Of the lines in the data below, write out exactly those from the one holding "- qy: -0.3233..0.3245" through the one holding "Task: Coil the", both included.

[Data entries]
=== Begin Enclosure ===

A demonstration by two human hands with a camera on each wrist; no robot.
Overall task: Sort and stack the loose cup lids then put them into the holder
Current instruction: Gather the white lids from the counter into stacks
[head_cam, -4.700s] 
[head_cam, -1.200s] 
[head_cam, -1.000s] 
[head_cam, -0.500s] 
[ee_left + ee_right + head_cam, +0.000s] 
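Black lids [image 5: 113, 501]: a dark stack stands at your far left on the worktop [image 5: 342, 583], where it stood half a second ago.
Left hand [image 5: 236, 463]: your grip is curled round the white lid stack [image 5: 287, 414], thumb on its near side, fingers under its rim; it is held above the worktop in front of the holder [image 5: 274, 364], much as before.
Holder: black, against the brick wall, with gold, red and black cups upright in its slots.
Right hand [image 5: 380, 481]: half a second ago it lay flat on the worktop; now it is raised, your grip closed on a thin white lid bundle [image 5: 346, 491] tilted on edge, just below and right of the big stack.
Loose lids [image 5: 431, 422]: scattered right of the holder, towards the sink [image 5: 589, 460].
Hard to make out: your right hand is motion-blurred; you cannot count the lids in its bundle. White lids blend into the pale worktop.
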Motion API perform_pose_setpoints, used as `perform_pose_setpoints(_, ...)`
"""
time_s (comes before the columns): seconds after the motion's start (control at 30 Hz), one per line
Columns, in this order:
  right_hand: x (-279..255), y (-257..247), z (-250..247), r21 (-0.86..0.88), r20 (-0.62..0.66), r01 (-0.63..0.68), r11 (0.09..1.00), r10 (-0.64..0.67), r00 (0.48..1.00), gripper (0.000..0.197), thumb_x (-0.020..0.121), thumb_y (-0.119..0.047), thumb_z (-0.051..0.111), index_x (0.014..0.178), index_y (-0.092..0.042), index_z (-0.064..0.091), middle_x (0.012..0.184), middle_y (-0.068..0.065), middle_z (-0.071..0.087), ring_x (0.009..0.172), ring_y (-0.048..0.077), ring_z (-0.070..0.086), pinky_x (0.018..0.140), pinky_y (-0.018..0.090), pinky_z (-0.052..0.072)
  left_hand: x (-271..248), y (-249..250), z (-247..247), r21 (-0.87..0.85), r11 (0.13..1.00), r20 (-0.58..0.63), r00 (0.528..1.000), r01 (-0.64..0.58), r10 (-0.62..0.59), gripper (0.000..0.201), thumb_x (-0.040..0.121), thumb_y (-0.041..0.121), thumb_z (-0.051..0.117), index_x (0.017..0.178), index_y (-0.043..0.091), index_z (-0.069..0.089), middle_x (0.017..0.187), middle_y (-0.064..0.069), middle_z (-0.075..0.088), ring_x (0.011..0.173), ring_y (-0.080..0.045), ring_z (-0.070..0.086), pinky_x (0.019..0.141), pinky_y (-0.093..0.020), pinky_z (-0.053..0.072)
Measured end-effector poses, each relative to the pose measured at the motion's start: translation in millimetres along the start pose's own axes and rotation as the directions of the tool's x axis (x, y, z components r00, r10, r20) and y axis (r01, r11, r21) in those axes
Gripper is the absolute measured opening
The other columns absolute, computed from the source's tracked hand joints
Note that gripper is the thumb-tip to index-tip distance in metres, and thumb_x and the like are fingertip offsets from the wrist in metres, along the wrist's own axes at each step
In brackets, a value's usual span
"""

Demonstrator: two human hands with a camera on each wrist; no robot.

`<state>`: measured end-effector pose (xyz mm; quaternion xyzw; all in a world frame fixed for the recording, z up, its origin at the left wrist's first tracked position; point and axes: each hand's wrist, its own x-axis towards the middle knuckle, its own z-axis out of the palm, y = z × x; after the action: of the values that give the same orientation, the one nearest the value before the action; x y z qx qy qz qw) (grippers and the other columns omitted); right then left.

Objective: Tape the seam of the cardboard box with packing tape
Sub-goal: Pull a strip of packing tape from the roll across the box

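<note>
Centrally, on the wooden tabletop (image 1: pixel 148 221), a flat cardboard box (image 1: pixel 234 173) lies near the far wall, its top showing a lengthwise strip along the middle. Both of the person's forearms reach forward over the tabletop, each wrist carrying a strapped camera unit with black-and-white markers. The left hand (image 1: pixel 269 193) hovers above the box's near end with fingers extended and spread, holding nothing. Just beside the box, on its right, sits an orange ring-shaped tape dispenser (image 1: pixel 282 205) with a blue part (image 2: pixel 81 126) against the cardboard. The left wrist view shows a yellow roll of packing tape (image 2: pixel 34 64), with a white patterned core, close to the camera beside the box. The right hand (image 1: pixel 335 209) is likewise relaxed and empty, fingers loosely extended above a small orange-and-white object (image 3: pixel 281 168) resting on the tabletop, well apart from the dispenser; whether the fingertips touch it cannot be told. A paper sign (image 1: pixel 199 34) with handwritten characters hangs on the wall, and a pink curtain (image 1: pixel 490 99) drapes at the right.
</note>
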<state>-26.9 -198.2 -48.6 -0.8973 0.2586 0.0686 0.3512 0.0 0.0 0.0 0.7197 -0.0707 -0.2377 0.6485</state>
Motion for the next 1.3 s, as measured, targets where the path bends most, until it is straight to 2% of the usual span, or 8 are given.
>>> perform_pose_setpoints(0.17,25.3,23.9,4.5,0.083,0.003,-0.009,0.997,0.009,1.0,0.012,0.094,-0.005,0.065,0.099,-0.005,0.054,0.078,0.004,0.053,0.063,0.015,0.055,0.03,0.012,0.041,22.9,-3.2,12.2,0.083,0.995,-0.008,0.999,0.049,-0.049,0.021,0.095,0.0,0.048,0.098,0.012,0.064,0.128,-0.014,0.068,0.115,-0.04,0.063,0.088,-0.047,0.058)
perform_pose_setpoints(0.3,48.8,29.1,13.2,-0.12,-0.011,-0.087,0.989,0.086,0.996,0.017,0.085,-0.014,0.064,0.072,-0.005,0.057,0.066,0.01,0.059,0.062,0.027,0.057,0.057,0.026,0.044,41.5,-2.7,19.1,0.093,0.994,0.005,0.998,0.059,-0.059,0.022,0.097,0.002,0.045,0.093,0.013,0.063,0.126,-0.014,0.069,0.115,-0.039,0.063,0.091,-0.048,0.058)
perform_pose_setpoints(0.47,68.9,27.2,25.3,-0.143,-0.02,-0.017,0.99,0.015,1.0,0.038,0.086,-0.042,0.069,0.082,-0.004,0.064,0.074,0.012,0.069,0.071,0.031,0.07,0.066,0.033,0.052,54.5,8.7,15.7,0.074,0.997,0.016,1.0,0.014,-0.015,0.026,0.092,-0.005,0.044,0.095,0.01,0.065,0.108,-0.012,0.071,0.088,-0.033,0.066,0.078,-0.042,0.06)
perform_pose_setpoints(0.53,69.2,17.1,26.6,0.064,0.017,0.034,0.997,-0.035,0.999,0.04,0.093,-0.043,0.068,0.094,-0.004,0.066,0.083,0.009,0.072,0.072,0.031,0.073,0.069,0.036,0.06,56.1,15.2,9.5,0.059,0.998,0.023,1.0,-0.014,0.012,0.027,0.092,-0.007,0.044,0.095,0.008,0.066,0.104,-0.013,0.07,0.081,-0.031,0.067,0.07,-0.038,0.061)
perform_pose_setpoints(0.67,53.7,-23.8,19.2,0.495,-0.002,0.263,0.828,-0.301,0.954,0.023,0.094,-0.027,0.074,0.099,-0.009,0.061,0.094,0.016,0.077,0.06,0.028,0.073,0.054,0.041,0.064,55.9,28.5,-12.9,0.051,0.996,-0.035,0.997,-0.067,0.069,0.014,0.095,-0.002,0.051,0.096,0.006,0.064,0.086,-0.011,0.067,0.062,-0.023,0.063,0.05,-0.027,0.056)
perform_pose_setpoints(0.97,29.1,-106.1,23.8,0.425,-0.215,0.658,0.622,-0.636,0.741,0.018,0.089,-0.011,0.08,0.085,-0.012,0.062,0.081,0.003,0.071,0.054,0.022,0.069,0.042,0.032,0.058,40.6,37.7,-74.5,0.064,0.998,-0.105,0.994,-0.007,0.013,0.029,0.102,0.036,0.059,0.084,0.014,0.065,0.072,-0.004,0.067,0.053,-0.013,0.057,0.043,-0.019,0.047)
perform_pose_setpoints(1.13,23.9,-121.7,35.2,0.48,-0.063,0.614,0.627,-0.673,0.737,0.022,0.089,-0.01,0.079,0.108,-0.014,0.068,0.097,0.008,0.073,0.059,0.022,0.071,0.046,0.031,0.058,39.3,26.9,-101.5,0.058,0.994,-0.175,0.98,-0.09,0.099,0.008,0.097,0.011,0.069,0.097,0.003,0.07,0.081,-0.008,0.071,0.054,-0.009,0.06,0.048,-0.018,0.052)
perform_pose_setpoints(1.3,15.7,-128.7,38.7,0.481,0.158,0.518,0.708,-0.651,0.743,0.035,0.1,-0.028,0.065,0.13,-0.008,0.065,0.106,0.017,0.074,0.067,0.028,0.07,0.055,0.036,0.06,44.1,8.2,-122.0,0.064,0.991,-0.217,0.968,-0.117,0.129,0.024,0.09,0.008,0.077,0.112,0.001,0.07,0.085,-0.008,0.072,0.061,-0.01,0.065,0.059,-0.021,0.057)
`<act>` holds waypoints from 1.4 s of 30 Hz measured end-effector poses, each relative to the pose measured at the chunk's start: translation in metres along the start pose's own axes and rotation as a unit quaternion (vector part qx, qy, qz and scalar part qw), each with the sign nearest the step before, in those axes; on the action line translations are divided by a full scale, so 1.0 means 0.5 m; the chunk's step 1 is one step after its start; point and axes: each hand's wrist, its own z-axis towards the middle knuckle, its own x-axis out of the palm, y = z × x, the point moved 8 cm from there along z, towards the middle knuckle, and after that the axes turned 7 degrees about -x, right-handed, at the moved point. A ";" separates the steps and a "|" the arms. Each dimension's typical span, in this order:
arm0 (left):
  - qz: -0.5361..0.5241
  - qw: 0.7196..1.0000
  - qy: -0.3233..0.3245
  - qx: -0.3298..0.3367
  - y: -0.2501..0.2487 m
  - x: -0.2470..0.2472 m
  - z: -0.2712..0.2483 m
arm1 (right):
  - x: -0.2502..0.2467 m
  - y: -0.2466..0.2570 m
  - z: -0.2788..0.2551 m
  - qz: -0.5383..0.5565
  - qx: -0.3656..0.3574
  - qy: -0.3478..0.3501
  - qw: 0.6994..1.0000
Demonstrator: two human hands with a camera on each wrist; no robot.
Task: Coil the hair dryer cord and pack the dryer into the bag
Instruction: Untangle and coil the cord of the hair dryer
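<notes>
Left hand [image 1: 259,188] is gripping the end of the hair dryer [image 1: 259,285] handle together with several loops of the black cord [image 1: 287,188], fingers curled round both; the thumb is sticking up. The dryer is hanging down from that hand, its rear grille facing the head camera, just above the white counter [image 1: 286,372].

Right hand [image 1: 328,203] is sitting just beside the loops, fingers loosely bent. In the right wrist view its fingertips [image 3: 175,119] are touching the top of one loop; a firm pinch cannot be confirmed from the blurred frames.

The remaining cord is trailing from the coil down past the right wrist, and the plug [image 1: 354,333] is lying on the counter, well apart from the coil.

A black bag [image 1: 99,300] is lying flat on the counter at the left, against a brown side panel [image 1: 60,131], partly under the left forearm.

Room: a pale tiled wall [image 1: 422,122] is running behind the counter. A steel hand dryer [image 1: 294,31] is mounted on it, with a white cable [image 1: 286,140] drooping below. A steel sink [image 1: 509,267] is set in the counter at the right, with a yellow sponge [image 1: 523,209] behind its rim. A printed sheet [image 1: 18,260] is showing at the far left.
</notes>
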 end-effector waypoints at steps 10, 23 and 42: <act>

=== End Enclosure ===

* [Response area]
  - qy: -0.3233..0.3245
  - qx: -0.3298..0.3367
  - y: -0.2501..0.2487 m
  - x: -0.2470..0.2472 m
  - z: -0.2712..0.2483 m
arm1 (right):
  - x: -0.2502..0.2467 m
  - y: -0.2466..0.2570 m
  - z: -0.2788..0.2551 m
  - qz: -0.5383..0.5565
  - qx: -0.3656..0.3574
  - qy: -0.3478..0.3501
  - qw: 0.6994..1.0000
Demonstrator: two human hands with a camera on each wrist; no robot.
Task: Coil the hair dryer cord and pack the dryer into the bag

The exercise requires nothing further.